In quel tempo, Gesù e i suoi discepoli andarono di nuovo a Gerusalemme. E, mentre egli camminava nel tempio, vennero da lui i capi dei sacerdoti, gli scribi e gli anziani e gli dissero: «Con quale autorità fai queste cose? O chi ti ha dato l’autorità di farle?». Ma Gesù disse loro: «Vi farò una sola domanda. Se mi rispondete, vi dirò con quale autorità faccio questo. Il battesimo di Giovanni veniva dal cielo o dagli uomini? Rispondetemi». Essi discutevano fra loro dicendo: «Se diciamo: “Dal cielo”, risponderà: “Perché allora non gli avete creduto?”. Diciamo dunque: “Dagli uomini”?». Ma temevano la folla, perché tutti ritenevano che Giovanni fosse veramente un profeta. Rispondendo a Gesù dissero: «Non lo sappiamo». E Gesù disse loro: «Neanche io vi dico con quale autorità faccio queste cose» (Mc 11,27 – 33).
La sovranità di Dio si abbassa fino a diventare un umile falegname di Nazareth e, poi, servo della Parola, obbediente al Padre. L’autorità divina non è paragonabile alle forze umane e può addirittura divenire un pezzo di pane e un sorso di vino. Questa è l’autentica forza dell’amore: tocca tutti i nostri mali e li scaccia con la più genuina e intrinseca capacità di ricreare la vita. E’ questo il significato autentico della parola “autorità”: “colui che accresce” (verbo latino augere) la vita degli altri. Chi desidera Dio, vive di una grande aspirazione, perché il Signore supera tutto ciò che è umano. Il grande filosofo greco Platone (428-347 a.C.) pone le divinità nel «Mondo delle Idee» (Iperuranio), quindi in una dimensione soprannaturale distante anni luce dalle imperfezioni terrene. Nella cultura ebraica non è possibile alcuna immagine di Jahwè, perché limiterebbe la Sua grandezza e offuscherebbe il Suo nome, stando ad un’idea di Dio molto arcaica, per la quale la divinità non può che incutere terrore.

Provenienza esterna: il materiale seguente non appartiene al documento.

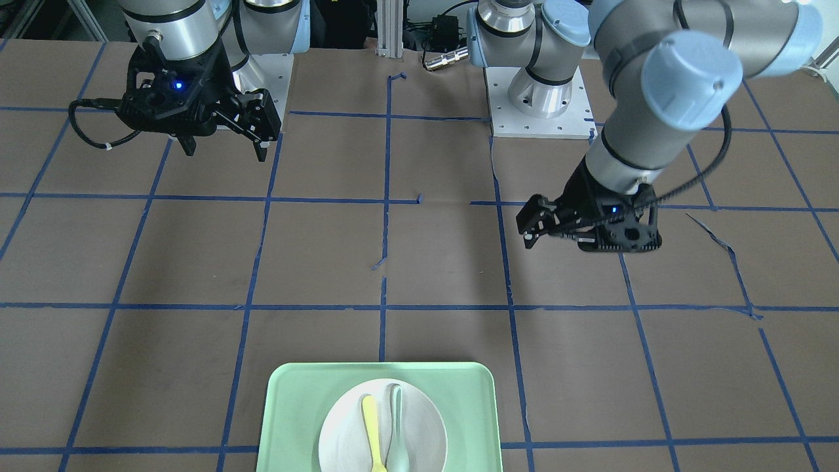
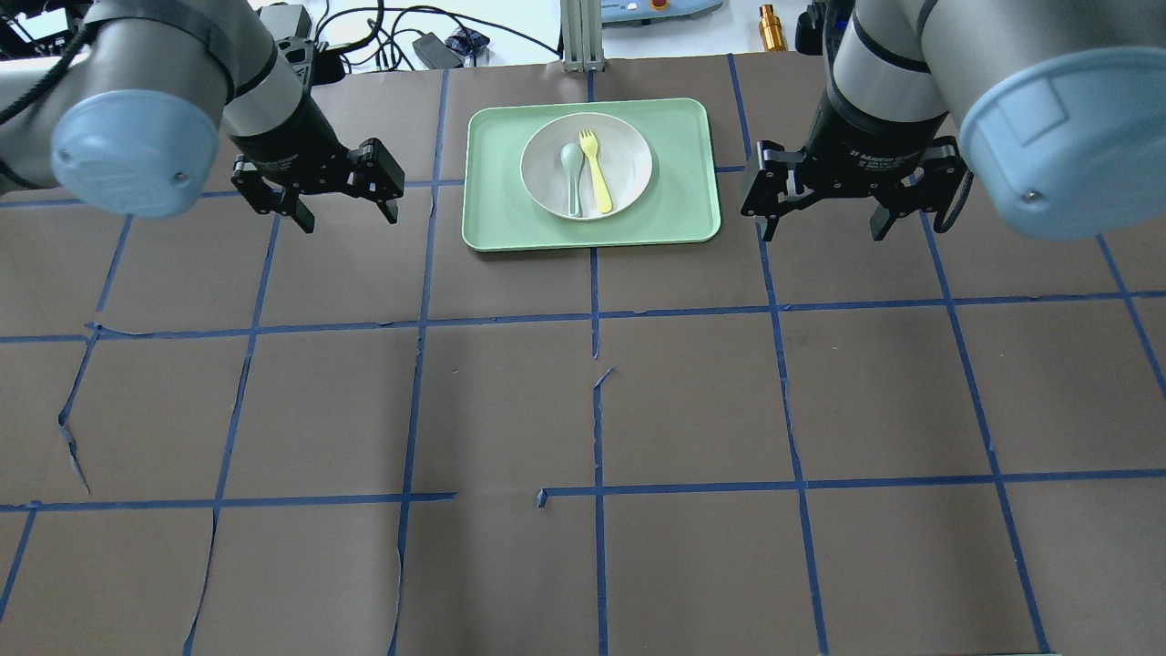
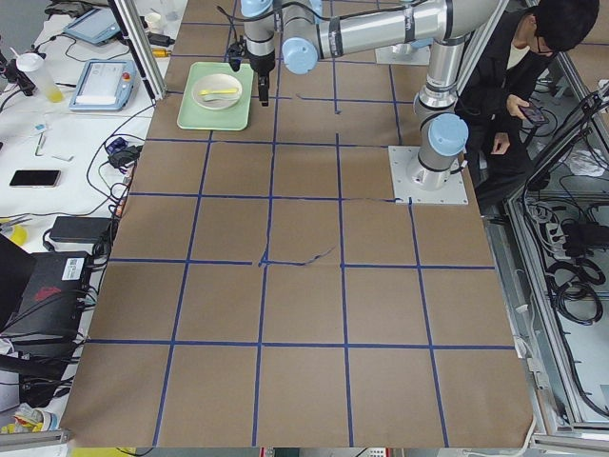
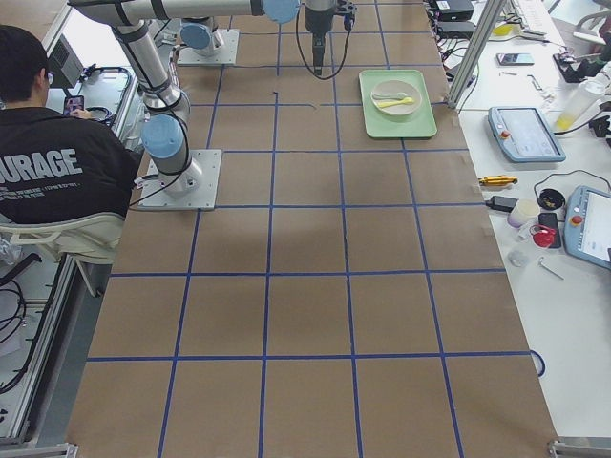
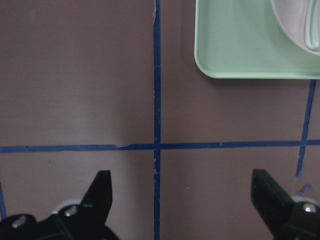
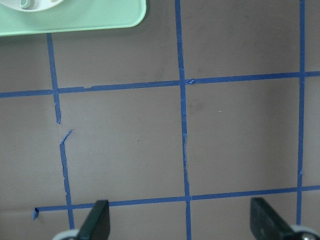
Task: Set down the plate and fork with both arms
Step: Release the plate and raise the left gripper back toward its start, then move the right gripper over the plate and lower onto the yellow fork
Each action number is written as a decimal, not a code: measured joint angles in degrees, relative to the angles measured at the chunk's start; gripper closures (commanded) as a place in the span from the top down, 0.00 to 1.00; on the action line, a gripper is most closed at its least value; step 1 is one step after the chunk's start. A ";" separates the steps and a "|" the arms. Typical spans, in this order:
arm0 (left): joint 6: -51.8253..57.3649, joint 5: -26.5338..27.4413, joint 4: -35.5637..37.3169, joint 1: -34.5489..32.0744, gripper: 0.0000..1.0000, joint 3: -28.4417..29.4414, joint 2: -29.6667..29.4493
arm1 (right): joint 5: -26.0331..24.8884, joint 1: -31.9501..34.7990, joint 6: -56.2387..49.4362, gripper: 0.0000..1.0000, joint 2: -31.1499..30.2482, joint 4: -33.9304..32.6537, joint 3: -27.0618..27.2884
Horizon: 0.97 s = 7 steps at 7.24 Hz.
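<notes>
A: Two grippers, how do they stand?
B: The left gripper (image 2: 349, 217) hangs over the table (image 2: 692, 401), jaws spread wide, holding nothing. The right gripper (image 2: 823, 228) is just as wide apart and empty.
A: And the plate?
B: The plate (image 2: 630, 153) sits on the green tray (image 2: 492, 196), between the two grippers. The fork (image 2: 597, 173) lies on it beside a spoon (image 2: 572, 178), tines pointing away from the robot.

Plate (image 2: 629, 150) middle taken up by fork (image 2: 597, 173) and spoon (image 2: 571, 159), laid close side by side. Plate rim left exposed within tray (image 2: 492, 182). Tray flanked both sides by bare table paper (image 2: 510, 401).
</notes>
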 measured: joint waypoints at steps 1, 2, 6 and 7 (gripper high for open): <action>-0.46 0.28 -3.28 -0.17 1.00 -0.27 3.65 | 0.00 0.00 0.02 1.00 0.00 0.00 0.04; -0.65 0.35 -4.87 -0.53 1.00 -0.46 5.93 | -0.08 0.02 0.01 1.00 0.03 -0.02 0.05; -0.75 0.47 -5.96 -1.38 1.00 -0.75 7.91 | -0.93 1.59 -0.14 1.00 5.20 -5.00 -1.01; -0.83 0.50 -5.94 -1.40 1.00 -0.74 7.77 | -0.94 2.87 -0.51 1.00 9.43 -8.55 -2.60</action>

Poi arrivò una zattera più robusta per navigare nel mare mosso della vita, cioè Dio stesso che si manifesta. Dapprima il Creatore parlò in un roveto ardente, poi scese sul Monte Sinai, andò a risiedere nell’Arca dell’Alleanza e nel sancta sanctorum del Tempio di Gerusalemme, si manifestò nella potenza donata a Mosè e ai profeti, ma poi il Figlio si fece carne e venne nel mondo a morire sulla croce. I farisei di ogni tempo stentano a credere all’autorità divina, quando essa indossa le vesti del servizio: erano troppo abituati ad associarla al dominio, al possesso, al potere e al successo, ma l’apostolo Pietro, un semplice pescatore, si entusiasmò per questo “strano” Messia, Lo seguì come colui che sa sfamare il più urgente appetito, quello che riguarda la vita eterna.
«Guai avere fame di eternità», se non viene sfamata: si realizza di essere diventati schiavi del tempo che passa. Quando gli fu chiesto di rendere ragione della sua fede, Simone praticamente propose, con la sua semplice esperienza di vita accanto al Signore, il secondo articolo del Credo che recitiamo ancora oggi nella Santa Messa: «Tu sei il Cristo, il Figlio del Dio vivente, Tu solo hai parole di vita eterna». Nel Credo niceno-costantinopolitano diciamo esattamente «Credo in un solo Signore, Gesù Cristo, unigenito Figlio di Dio, nato dal Padre prima di tutti i secoli» e chiniamo umilmente il capo quando ricordiamo che l’Eterno è entrato nel tempo («et incarnatus est de Spiritu Sancto ex Maria Virgine, et homo factus est»). E’ un modo, tutto petrino, di affermare che Dio si è fatto uomo ed è sceso dal cielo per donarci la Sua stessa vita. Pietro ha meritato di ricevere la conoscenza delle realtà divine, ciò che solo il Santo Spirito può dare, ed è divenuto un uomo di Dio, può ora proclamare che l’abisso fra cielo e terra è stato colmato dal Redentore. Il Cristianesimo è il gioioso annuncio che Dio e l’uomo sono diventati una cosa sola e Pietro, in cambio della sua limpida professione di fede, ha ricevuto da Gesù la somma autorità di custodire le chiavi del Regno dei Cieli.